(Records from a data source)
──────────────────────────────

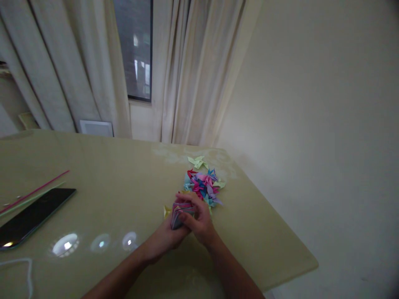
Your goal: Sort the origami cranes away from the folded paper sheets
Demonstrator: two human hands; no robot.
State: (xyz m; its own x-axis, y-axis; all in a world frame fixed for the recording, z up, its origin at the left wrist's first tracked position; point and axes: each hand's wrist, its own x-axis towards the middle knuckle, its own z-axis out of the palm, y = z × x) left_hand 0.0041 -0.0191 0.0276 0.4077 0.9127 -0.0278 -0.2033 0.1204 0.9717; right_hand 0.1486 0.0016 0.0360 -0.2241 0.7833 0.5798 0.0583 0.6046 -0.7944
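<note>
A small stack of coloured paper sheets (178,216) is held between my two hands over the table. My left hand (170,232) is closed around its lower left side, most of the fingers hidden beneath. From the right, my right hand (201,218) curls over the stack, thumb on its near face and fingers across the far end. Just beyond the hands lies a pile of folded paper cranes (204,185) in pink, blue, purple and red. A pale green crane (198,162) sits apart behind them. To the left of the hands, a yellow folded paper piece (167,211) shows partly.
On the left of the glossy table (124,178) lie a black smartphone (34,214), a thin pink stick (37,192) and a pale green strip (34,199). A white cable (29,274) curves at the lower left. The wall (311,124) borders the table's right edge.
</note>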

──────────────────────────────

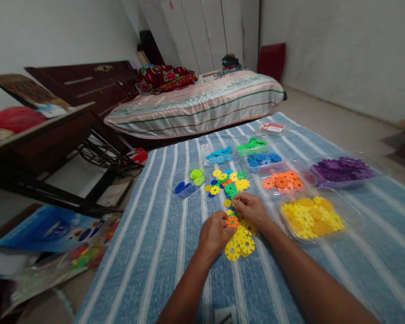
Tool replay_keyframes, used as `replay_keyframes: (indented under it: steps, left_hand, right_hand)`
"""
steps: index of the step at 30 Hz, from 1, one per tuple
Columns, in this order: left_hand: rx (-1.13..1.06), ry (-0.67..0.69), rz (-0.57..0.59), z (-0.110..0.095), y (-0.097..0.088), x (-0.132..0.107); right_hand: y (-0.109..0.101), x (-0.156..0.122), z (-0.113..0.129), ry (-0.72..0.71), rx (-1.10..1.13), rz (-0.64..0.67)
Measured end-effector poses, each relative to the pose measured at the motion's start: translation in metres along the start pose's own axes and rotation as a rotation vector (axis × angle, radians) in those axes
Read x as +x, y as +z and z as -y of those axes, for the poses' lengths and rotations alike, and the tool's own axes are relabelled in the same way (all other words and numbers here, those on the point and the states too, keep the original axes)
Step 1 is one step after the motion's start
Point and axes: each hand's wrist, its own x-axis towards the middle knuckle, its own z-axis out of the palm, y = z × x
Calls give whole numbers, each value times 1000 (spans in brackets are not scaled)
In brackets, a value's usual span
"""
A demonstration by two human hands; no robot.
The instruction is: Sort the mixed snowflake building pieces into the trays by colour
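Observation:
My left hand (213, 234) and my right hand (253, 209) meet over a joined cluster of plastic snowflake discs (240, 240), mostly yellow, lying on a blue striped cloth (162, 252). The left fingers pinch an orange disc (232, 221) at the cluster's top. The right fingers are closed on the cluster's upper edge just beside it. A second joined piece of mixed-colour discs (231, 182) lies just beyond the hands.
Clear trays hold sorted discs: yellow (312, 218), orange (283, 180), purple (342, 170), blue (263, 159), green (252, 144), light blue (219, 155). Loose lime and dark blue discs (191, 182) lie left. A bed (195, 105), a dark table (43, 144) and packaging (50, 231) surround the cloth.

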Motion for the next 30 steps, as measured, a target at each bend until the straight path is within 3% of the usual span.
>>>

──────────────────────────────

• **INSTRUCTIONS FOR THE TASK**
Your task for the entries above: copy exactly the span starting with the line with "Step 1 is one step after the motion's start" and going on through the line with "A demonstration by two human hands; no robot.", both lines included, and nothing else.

• **RESPONSE TO THE EXERCISE**
Step 1 is one step after the motion's start
Point and axes: each hand's wrist, its own x-axis towards the middle knuckle, its own z-axis out of the palm, y = z × x
Calls give whole numbers, each value times 1000 (spans in brackets are not scaled)
In brackets, a value's usual span
"""
A demonstration by two human hands; no robot.

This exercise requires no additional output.